Exercise description:
From the first line to the last, copy the listing below word for word.

Available data:
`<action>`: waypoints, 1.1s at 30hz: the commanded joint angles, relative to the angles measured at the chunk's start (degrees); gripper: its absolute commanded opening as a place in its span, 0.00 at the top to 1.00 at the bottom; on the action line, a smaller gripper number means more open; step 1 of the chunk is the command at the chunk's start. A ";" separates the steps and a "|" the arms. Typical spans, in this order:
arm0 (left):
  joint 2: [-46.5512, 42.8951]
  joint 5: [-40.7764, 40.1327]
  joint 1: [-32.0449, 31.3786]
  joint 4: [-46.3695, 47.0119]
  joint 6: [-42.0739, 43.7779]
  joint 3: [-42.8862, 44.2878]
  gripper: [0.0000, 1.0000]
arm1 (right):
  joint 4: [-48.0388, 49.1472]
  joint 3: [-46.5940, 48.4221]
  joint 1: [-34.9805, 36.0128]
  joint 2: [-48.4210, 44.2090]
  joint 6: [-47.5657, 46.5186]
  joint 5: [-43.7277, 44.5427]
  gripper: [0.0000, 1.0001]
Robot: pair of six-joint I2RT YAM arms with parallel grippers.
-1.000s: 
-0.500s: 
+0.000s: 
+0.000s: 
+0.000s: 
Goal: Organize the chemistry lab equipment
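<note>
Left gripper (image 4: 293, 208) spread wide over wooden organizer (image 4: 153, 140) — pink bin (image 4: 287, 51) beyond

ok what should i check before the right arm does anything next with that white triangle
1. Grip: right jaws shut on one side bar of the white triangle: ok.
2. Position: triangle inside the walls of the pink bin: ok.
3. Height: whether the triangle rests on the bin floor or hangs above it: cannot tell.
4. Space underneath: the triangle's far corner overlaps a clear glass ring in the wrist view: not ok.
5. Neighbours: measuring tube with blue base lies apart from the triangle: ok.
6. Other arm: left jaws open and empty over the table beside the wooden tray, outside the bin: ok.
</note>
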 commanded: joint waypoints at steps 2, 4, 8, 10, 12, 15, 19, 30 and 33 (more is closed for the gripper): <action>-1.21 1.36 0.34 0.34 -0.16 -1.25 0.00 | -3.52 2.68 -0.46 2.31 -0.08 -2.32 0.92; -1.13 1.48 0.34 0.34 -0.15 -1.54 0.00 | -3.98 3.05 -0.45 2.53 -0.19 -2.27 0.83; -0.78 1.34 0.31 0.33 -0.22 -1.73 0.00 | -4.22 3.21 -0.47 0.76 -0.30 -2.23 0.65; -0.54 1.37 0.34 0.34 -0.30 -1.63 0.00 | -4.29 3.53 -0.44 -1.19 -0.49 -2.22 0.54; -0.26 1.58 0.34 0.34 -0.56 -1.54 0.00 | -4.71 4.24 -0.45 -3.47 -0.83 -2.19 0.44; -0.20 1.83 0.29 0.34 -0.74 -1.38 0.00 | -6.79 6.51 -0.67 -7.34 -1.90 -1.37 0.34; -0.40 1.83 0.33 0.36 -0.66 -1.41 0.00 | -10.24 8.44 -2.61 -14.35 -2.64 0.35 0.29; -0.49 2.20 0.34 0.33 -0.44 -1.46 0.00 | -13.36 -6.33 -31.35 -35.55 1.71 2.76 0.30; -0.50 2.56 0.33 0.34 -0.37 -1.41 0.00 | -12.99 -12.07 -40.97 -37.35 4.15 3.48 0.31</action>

Your response:
`<action>`: waypoints, 1.1s at 30hz: the commanded joint angles, relative to the angles measured at the chunk's start (degrees); gripper: its absolute commanded opening as a place in its span, 0.00 at the top to 1.00 at the bottom; on the action line, a smaller gripper number means more open; step 1 of the chunk is the command at the chunk's start. A ";" separates the steps and a "|" the arms. Typical spans, in this order:
arm0 (left):
  joint 2: [-46.5512, 42.8951]
  joint 5: [-40.7764, 40.1327]
  joint 1: [-32.0449, 31.3786]
  joint 4: [-46.3695, 47.0119]
  joint 6: [-42.0739, 43.7779]
  joint 3: [-42.8862, 44.2878]
  gripper: [0.0000, 1.0000]
arm1 (right):
  joint 4: [-48.0388, 49.1472]
  joint 3: [-46.5940, 48.4221]
  joint 1: [-34.9805, 36.0128]
  joint 2: [-48.4210, 44.2090]
  joint 6: [-47.5657, 46.5186]
  joint 5: [-43.7277, 44.5427]
  gripper: [0.0000, 1.0001]
Robot: pair of six-joint I2RT YAM arms with parallel grippers.
-1.000s: 
-0.500s: 
+0.000s: 
+0.000s: 
+0.000s: 
Goal: Organize the chemistry lab equipment
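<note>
Left gripper (image 4: 293, 208) spread wide over wooden organizer (image 4: 153, 140) — pink bin (image 4: 287, 51) beyond

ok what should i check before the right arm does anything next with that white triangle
1. Grip: right jaws shut on one side bar of the white triangle: ok.
2. Position: triangle inside the walls of the pink bin: ok.
3. Height: whether the triangle rests on the bin floor or hangs above it: cannot tell.
4. Space underneath: the triangle's far corner overlaps a clear glass ring in the wrist view: not ok.
5. Neighbours: measuring tube with blue base lies apart from the triangle: ok.
6. Other arm: left jaws open and empty over the table beside the wooden tray, outside the bin: ok.
</note>
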 commanded: joint waypoints at steps 2, 4, 8, 10, 12, 15, 19, 30 and 33 (more is closed for the gripper): <action>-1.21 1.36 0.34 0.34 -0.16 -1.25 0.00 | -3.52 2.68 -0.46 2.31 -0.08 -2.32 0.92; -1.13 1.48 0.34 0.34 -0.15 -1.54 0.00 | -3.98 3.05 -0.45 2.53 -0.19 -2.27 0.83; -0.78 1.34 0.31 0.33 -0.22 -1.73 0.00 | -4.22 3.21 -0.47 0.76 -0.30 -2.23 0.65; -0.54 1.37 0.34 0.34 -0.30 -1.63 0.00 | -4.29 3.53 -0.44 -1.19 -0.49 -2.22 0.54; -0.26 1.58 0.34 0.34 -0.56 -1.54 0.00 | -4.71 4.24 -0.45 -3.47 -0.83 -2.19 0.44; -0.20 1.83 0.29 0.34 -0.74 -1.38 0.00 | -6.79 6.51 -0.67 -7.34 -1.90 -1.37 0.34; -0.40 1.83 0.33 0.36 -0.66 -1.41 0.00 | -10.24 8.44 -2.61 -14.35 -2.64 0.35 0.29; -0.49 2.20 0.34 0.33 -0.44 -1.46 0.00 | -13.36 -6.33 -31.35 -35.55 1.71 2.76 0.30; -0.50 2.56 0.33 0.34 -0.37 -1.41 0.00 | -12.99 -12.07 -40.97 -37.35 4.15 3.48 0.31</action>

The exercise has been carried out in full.